Sunday, February 7, 2010
Moving Mountains Moving Bowels - Warrior Princess - Part Three
They pressed further, I must be missing something. Oh my God, it was the watermelon. I had begged the nurses to give her watermelon in spite of the fact it wasn't on the approved list of clear, bland foods. It's a fruit, I had implored, it practically dissolves in your mouth for Christ's sake AND she loves it, she will eat it. Please nurse Ratchet please, let her have some watermelon I had begged earlier that afternoon. Oh shit, fuck, damn. Did the watermelon cause this?
This was the preamble to the worst that was yet to come. I had showered. I was innocuous to the idea of complications. I felt clean and invigorated. We got through the pee - we had this thing well in hand and I was planning to sleep the sleep of angels that night. But clearly I fell victim to one of the world's classic blunders: never get involved a land war in Asia, never go against a Sicilian when death is on the line and never believe you are going to be okay based upon one good day post-op.
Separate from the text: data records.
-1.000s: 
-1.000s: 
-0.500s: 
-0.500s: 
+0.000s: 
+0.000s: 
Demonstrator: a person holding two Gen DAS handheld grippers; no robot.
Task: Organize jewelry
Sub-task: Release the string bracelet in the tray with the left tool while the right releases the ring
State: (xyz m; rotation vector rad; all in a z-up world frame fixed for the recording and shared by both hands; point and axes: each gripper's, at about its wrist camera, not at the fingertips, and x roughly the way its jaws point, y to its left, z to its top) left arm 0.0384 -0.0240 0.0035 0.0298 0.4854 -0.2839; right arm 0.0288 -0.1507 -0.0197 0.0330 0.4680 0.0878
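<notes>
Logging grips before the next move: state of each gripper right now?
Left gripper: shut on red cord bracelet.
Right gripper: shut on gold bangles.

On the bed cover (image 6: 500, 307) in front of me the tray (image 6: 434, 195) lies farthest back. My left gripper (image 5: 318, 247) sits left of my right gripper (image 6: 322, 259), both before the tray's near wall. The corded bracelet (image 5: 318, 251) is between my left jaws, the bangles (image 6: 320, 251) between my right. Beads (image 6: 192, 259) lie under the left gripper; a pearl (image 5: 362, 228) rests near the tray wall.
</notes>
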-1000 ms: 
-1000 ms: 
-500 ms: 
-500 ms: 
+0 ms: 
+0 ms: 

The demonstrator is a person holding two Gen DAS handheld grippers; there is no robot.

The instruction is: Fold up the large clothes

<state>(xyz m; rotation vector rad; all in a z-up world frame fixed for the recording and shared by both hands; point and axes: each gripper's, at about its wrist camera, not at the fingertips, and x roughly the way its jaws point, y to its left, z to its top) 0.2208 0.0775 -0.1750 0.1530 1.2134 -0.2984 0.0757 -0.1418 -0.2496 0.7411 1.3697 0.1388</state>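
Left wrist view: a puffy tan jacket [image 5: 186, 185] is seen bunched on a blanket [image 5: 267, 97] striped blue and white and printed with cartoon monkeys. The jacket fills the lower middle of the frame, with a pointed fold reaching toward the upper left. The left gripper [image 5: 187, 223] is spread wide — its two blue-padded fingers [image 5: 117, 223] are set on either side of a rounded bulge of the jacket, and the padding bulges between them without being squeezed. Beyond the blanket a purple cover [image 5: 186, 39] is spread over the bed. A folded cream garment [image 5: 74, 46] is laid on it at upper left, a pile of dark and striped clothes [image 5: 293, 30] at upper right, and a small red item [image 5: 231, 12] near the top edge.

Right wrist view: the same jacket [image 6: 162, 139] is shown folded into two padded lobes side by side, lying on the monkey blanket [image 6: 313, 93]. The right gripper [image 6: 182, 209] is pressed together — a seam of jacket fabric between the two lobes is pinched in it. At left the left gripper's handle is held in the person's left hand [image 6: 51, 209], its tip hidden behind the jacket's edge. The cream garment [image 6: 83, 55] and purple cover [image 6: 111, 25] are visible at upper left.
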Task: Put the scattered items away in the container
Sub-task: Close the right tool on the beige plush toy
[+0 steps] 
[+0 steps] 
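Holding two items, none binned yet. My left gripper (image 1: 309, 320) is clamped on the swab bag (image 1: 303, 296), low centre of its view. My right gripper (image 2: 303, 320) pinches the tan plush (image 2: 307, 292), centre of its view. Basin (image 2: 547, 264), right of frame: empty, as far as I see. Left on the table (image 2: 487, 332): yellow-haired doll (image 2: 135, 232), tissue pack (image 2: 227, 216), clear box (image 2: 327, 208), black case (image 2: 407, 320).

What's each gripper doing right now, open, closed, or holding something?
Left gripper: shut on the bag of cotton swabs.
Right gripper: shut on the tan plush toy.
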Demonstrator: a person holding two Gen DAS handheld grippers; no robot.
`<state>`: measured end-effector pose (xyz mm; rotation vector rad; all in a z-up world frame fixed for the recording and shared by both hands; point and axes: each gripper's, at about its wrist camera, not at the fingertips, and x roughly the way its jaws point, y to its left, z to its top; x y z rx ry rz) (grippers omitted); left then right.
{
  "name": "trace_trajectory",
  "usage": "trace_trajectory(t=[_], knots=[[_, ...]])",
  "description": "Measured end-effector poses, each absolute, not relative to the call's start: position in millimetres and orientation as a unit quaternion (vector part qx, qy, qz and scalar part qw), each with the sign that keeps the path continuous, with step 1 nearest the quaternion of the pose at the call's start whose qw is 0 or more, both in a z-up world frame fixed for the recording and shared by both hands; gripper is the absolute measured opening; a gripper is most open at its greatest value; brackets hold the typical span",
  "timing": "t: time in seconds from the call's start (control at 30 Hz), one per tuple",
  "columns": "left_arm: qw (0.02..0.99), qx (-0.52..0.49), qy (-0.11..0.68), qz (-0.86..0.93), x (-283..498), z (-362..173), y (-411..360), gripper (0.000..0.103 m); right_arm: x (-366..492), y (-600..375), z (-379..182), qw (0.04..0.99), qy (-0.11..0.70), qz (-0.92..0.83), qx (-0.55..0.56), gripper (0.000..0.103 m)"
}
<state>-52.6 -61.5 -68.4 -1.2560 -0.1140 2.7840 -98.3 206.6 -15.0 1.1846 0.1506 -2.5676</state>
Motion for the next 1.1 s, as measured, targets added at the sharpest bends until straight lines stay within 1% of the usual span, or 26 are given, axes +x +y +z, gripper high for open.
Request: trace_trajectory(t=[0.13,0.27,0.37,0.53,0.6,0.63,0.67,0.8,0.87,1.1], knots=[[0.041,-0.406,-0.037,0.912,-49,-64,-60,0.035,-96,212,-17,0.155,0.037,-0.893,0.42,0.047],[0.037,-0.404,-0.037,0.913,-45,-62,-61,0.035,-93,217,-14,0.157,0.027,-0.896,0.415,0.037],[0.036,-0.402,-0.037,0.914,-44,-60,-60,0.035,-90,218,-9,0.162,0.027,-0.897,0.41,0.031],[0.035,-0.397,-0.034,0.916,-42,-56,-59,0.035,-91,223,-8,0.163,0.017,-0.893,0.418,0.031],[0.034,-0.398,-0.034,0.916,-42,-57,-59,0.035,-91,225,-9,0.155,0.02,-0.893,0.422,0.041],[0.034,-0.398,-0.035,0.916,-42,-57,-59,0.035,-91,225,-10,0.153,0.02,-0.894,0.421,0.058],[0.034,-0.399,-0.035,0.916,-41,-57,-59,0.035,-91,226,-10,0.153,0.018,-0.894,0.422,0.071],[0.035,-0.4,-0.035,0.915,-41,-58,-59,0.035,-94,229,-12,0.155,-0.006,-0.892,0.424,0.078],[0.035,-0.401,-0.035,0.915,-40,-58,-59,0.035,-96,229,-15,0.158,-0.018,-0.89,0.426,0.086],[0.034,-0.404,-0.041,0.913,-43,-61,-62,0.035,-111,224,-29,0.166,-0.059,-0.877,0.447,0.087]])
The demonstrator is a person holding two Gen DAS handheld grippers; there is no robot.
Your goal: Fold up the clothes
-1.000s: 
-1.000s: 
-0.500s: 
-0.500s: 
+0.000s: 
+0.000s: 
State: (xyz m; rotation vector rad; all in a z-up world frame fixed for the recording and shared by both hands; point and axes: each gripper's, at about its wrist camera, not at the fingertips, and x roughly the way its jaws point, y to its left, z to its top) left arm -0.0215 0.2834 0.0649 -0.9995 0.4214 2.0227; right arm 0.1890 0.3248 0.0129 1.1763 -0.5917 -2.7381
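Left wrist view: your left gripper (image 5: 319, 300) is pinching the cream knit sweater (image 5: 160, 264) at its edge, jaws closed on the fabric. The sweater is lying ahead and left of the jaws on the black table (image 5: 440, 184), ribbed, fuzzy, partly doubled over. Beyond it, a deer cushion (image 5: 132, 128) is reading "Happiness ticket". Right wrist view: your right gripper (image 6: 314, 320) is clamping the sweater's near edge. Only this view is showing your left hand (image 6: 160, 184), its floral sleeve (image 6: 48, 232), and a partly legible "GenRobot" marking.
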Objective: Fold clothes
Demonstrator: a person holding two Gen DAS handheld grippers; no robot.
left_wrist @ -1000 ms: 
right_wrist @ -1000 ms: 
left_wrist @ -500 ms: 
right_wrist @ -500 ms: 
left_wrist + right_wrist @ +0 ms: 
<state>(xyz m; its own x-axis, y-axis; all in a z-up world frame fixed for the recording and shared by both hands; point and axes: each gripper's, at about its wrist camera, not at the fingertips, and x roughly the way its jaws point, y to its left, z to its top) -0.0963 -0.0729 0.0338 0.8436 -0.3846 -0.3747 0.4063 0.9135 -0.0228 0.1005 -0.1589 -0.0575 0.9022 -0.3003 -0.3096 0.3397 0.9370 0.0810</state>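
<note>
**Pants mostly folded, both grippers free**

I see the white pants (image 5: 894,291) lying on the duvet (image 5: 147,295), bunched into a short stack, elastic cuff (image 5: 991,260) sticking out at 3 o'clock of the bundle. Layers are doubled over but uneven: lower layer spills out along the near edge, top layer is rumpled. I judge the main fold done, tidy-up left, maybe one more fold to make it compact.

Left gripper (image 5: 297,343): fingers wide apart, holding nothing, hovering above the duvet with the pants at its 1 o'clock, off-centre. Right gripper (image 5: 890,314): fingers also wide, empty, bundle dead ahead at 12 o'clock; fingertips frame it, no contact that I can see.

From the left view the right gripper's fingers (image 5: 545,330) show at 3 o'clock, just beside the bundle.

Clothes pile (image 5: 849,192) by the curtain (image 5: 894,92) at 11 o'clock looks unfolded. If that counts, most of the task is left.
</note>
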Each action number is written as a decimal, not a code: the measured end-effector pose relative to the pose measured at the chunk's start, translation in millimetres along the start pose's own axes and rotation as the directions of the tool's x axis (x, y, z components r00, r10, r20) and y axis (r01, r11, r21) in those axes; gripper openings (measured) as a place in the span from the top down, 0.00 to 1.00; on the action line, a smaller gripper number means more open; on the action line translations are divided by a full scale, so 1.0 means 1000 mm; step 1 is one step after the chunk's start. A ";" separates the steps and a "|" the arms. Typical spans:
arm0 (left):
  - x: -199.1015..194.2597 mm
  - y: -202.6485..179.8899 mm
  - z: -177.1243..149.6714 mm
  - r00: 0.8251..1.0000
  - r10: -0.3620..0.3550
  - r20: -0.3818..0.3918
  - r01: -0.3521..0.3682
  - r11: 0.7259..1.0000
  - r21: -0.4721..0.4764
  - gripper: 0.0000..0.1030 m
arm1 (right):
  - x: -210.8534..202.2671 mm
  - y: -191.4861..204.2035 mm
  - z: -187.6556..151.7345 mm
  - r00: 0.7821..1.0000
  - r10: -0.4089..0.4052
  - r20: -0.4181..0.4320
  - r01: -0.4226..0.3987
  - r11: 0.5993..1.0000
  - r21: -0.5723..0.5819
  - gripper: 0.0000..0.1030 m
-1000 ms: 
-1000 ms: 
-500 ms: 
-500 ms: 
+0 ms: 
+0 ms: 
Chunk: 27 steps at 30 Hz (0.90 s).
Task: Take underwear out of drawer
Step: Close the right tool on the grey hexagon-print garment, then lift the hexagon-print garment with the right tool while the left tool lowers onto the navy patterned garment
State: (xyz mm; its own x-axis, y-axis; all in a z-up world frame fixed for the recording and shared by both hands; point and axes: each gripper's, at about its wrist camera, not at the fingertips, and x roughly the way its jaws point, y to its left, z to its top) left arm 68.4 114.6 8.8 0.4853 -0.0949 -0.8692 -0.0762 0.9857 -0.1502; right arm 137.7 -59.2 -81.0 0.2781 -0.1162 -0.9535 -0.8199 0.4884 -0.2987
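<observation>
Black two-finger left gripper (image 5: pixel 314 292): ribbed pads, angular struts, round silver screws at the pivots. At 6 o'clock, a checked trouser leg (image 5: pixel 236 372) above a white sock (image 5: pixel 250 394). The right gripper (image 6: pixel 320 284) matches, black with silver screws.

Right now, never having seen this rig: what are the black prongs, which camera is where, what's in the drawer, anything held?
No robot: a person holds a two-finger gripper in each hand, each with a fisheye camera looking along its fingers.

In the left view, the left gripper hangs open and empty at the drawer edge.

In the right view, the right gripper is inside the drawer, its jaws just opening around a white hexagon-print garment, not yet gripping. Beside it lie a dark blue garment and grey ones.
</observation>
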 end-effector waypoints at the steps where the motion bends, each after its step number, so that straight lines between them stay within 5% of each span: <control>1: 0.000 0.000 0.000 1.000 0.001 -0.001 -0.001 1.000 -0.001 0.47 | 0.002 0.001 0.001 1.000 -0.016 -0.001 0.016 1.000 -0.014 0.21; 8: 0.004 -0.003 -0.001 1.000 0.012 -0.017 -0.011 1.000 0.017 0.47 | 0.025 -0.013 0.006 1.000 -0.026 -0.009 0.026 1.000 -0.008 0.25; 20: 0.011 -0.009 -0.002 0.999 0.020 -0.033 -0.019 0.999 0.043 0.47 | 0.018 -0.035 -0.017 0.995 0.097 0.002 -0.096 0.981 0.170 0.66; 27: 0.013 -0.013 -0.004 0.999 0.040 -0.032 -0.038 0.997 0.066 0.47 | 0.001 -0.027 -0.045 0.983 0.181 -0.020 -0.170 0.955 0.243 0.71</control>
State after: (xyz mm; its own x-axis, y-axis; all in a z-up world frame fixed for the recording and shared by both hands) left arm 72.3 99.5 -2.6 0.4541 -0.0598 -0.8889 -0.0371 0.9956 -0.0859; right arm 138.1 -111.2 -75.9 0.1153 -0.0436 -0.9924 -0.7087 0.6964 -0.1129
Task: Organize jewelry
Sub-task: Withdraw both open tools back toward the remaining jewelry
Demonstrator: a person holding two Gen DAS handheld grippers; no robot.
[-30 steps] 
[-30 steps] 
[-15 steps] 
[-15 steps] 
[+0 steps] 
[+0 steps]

We spent that night with her shrieking in pain beyond the forbearance of a ruptured appendix, beyond the inconvenience and uncertainty of surgery and beyond the agony of that first walk or that first pee. It was a guttural, visceral cry for help, immediately followed by heaving a vile, brownish-black-unnatural looking substance, wiping her own mouth because I couldn't do it just right, then falling back to sleep for approximately 53 minutes, then repeat.
It was a wretched reiteration - pain, vomit, wipe, sleep. At some point in the middle of the night, her body decided to reject at both ends, causing the nurses to perform the infamous act of cleaning up a patient and changing their sheets without moving them out of the bed. It was astonishing. I watched but I'm still not exactly clear as to how they did it.
At approximately 3:00am, I asked the night shift nurse if they could give her something to ease the nausea. She said they did have options available but they required the surgeon's approval and they were tentative about waking him in the middle of the night unless it was an emergency. Excuse me? Exactly what the fuck do we have to do here to constitute an emergency? I told her I was prepared to go all Shirley MacLaine on her ass, running up and down the corridors, screaming for someone to give my daughter something to ease her pain. With that, she made the call, I know she did because I stood and watched her. Still, somehow we didn't receive any relief until the next morning.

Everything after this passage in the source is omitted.